RouterFunction¶
Functional routing provides a concise, fluent alternative to @RestController. Introduced in the Spring 5 era, RouterFunction remains fully supported in Spring Framework 7. RouterFunction lets you compose routes and handlers using a functional API instead of controller classes.
For example, there is a simple controller class.
@RestController
@RequestMapping
class MessageController {
@GetMapping
Flux<Message> allMessages(){
return Flux.just(
Message.builder().body("hello Spring Framework 7").build(),
Message.builder().body("hello Spring Boot 4").build()
);
}
}
You can write the same functionality with a RouterFunction bean instead.
@Bean
public RouterFunction<ServerResponse> routes() {
return route(GET("/"),(ServerRequest req)-> ok()
.body(
BodyInserters.fromValue(
Arrays.asList(
Message.builder().body("hello Spring Framework 7").build(),
Message.builder().body("hello Spring Boot 4").build()
)
)
)
);
}
The route (from RouterFunctions) accepts a RequestPredicate and a HandlerFunction. HandlerFunction is a @FunctionalInterface.
RouterFunctions and RequestPredicates are helpers to make it easy to assemble the request routes and predicates.
@FunctionalInterface
public interface HandlerFunction<T extends ServerResponse> {
Mono<T> handle(ServerRequest var1);
}
For the complete codes, check spring-reactive-sample/boot-start and spring-reactive-sample/boot-start-routes.
You can extract the handler codes into a new class.
The following code fragments demonstrates the same features of PostController but written in RouterFunction.
@Bean
public RouterFunction<ServerResponse> routes(PostHandler postController) {
return route(GET("/posts"), postController::all)
.andRoute(POST("/posts"), postController::create)
.andRoute(GET("/posts/{id}"), postController::get)
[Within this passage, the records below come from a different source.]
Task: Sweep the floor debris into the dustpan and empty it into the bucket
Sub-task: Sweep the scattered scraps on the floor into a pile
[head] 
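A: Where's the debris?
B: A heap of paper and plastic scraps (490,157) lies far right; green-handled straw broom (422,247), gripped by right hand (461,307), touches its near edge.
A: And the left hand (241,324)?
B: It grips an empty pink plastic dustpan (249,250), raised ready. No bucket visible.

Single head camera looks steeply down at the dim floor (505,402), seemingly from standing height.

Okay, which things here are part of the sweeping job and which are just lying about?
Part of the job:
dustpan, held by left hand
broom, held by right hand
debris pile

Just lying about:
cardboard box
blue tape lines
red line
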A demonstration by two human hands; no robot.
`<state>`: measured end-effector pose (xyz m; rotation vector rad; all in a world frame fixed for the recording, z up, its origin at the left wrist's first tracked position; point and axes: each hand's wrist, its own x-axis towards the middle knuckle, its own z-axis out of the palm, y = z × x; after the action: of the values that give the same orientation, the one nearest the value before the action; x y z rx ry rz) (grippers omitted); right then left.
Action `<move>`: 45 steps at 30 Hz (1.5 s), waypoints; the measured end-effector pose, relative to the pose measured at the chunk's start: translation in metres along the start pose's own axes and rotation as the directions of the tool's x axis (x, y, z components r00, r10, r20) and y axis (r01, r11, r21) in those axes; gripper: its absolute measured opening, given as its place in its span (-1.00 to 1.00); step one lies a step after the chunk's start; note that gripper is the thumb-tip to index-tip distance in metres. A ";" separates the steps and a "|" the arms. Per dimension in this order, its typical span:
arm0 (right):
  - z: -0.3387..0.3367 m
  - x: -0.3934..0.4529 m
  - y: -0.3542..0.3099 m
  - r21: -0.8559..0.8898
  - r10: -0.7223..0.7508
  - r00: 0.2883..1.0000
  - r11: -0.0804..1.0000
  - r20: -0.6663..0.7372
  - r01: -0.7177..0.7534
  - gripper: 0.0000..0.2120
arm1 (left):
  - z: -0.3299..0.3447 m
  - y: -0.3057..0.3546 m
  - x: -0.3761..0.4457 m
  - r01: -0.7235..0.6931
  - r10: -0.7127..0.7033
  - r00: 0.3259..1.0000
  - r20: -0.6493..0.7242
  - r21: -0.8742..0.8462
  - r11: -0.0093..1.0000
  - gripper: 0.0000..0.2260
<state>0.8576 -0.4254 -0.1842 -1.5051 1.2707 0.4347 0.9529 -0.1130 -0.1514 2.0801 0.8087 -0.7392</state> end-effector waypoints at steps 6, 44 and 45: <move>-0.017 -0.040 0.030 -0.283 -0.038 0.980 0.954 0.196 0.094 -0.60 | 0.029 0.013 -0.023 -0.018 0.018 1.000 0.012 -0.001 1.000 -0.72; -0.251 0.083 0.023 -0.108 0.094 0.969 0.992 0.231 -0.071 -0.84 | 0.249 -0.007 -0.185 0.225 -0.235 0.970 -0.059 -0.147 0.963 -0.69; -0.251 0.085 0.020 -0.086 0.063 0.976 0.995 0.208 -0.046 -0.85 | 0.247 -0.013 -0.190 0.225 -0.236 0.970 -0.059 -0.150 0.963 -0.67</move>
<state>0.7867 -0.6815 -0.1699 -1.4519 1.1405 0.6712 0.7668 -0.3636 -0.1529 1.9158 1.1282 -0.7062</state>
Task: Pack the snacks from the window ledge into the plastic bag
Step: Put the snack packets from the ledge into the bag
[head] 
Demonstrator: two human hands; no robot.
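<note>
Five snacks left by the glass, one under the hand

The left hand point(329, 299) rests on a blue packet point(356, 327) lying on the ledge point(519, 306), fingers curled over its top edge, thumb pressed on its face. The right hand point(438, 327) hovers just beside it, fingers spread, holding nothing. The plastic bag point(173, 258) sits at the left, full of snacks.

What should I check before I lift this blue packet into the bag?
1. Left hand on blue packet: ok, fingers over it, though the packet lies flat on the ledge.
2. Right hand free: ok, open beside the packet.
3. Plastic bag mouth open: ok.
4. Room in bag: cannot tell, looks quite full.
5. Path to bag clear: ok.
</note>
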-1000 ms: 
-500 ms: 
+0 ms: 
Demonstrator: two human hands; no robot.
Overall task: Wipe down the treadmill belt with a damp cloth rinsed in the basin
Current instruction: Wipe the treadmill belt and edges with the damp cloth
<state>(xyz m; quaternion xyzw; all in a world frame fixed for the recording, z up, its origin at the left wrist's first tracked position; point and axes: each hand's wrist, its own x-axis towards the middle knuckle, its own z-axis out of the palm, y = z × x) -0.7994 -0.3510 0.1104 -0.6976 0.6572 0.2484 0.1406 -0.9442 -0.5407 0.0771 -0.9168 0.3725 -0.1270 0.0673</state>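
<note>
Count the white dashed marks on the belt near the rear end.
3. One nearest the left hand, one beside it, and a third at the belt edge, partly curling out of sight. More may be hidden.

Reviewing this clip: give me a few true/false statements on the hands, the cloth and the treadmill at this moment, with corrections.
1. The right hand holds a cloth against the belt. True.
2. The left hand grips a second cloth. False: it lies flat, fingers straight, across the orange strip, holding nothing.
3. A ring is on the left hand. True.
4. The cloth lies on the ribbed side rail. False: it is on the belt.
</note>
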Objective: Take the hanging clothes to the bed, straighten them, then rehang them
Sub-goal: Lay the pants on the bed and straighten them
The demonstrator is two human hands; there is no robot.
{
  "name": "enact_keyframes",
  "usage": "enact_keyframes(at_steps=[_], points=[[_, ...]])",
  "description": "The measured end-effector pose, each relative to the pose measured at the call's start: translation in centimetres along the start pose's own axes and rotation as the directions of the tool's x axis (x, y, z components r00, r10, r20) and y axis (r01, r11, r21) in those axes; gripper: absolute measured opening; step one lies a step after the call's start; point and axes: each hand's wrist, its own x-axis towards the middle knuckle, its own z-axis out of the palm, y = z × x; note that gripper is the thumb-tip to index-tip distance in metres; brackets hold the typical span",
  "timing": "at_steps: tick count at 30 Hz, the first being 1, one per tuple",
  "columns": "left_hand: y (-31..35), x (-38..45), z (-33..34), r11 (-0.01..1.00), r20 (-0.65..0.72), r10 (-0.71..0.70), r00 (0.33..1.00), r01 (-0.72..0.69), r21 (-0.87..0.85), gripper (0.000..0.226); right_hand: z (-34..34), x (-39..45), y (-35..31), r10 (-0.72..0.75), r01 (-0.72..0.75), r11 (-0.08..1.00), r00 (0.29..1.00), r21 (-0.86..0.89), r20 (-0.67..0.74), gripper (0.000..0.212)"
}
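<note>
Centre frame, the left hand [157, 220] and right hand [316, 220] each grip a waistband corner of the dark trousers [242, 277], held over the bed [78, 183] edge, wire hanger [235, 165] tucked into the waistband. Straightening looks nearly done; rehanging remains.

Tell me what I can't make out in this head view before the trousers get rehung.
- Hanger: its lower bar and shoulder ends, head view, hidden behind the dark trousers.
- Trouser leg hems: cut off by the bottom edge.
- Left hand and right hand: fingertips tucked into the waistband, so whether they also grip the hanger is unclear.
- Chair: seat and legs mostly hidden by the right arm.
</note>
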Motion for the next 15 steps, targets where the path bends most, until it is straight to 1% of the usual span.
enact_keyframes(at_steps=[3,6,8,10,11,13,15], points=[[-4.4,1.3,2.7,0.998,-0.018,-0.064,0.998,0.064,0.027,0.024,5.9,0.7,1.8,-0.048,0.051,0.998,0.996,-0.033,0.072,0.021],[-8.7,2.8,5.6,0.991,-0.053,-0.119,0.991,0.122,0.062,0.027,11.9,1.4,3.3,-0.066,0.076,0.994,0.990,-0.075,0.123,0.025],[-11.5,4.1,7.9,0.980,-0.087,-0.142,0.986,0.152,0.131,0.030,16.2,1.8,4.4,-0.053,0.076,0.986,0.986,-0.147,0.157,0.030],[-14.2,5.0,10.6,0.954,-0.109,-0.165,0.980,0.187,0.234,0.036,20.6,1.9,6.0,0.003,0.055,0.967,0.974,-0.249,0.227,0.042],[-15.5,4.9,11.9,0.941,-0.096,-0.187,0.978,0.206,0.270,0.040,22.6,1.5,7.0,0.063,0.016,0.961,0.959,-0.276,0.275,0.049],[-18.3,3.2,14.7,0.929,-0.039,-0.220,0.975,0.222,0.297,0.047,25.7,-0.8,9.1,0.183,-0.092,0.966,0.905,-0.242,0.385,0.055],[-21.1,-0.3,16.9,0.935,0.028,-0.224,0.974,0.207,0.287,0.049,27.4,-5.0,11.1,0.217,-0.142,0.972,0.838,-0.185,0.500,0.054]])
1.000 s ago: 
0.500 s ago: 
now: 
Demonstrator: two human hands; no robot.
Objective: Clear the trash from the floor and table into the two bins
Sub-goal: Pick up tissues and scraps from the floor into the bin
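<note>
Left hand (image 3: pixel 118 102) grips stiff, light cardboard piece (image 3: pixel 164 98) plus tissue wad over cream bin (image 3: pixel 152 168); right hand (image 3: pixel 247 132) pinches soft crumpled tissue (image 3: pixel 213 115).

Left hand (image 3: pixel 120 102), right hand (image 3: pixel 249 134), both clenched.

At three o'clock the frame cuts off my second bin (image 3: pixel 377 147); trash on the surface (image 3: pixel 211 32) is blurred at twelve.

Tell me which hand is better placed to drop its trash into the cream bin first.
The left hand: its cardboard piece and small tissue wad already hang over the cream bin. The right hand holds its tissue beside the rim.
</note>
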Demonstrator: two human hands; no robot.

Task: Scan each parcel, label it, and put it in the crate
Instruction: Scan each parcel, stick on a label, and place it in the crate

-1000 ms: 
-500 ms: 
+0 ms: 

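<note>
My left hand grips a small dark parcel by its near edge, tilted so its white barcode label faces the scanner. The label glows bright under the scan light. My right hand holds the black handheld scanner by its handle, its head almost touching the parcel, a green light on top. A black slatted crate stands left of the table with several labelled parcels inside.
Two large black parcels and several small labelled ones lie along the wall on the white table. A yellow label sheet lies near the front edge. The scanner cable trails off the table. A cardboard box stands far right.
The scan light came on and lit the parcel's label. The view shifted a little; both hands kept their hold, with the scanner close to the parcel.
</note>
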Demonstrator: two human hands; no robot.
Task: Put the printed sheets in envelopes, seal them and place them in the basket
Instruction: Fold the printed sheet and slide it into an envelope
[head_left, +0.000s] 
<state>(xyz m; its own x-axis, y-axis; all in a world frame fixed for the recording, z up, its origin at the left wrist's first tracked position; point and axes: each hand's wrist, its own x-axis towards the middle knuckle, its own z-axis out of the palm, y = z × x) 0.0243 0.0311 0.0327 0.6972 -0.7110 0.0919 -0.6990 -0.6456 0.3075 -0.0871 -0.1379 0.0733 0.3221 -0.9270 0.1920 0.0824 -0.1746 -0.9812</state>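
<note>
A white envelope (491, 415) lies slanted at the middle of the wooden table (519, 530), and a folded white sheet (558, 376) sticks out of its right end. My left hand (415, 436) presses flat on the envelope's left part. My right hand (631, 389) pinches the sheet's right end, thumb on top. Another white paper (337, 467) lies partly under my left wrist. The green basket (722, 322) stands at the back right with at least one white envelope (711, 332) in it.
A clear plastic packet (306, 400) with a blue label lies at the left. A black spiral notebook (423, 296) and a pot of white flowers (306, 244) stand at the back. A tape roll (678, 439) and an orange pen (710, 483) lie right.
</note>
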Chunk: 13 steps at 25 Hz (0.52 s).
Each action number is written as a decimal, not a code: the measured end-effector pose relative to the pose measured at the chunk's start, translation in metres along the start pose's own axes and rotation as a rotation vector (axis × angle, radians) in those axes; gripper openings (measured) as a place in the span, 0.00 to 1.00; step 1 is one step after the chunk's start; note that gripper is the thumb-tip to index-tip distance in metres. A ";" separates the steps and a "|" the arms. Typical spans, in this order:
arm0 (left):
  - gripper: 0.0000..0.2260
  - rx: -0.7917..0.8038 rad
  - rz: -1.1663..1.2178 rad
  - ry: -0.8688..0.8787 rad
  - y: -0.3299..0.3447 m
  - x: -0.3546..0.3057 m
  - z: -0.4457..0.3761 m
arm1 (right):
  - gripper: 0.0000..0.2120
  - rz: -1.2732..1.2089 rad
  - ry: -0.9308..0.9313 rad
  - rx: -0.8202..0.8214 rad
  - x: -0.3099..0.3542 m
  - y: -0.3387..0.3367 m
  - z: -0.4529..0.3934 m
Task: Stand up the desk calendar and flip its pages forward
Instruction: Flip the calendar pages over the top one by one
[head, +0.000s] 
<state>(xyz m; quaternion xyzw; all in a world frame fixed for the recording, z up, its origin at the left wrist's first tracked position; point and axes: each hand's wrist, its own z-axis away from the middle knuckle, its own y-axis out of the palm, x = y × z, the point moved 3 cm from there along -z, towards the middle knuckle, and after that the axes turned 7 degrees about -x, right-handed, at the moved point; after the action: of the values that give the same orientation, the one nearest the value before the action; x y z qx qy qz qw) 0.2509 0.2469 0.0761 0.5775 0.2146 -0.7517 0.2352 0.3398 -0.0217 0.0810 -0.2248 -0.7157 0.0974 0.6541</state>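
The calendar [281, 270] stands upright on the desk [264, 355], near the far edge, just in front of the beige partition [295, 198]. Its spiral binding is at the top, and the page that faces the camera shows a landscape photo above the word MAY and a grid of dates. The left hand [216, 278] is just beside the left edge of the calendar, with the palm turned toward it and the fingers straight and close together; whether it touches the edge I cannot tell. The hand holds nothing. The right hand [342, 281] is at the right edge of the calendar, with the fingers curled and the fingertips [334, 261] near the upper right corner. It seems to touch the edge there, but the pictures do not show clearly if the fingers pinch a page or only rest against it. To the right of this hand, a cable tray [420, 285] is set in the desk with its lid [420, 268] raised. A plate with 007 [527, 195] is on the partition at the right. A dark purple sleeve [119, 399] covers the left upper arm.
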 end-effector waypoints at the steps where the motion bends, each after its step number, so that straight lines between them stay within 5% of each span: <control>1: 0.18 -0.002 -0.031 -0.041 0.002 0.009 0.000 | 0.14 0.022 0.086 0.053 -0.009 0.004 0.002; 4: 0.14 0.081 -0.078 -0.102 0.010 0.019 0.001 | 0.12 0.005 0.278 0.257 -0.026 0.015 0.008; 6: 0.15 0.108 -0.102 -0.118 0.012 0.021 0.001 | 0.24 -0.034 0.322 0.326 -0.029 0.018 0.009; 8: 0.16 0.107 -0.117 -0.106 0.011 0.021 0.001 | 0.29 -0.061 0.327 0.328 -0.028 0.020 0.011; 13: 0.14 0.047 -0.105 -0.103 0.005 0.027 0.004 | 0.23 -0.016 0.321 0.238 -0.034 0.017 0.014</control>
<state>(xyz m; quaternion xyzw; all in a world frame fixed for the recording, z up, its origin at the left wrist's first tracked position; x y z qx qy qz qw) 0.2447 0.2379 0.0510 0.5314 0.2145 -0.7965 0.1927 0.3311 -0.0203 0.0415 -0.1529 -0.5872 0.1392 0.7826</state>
.andRoute(PUT("/posts/{id}"), postController::update)
.andRoute(DELETE("/posts/{id}"), postController::delete);
}
The implementation of HandlerFunction are centralized in a PostHandler class.
@Component
class PostHandler {
private final PostRepository posts;
public PostHandler(PostRepository posts) {
this.posts = posts;
}
public Mono<ServerResponse> all(ServerRequest req) {
return ServerResponse.ok().body(this.posts.findAll(), Post.class);
}
public Mono<ServerResponse> create(ServerRequest req) {
return req.bodyToMono(Post.class)
.flatMap(post -> this.posts.save(post))
.flatMap(p -> ServerResponse.created(URI.create("/posts/" + p.getId())).build());
}
public Mono<ServerResponse> get(ServerRequest req) {
return this.posts.findById(req.pathVariable("id"))
.flatMap(post -> ServerResponse.ok().body(Mono.just(post), Post.class))
.switchIfEmpty(ServerResponse.notFound().build());
}
public Mono<ServerResponse> update(ServerRequest req) {
return Mono
.zip(
(data) -> {
Post p = (Post) data[0];
Post p2 = (Post) data[1];
p.setTitle(p2.getTitle());
p.setContent(p2.getContent());
return p;
},
this.posts.findById(req.pathVariable("id")),
req.bodyToMono(Post.class)
)
.cast(Post.class)
.flatMap(post -> this.posts.save(post))
.flatMap(post -> ServerResponse.noContent().build());
}
public Mono<ServerResponse> delete(ServerRequest req) {
return ServerResponse.noContent().build(this.posts.deleteById(req.pathVariable("id")));
}
}
For the complete codes, check spring-reactive-sample/boot-routes.
NOTE: The
RouterFunctionis ported back to Servlet stack since 5.2, check my example hantsy/spring-webmvc-functional-sample.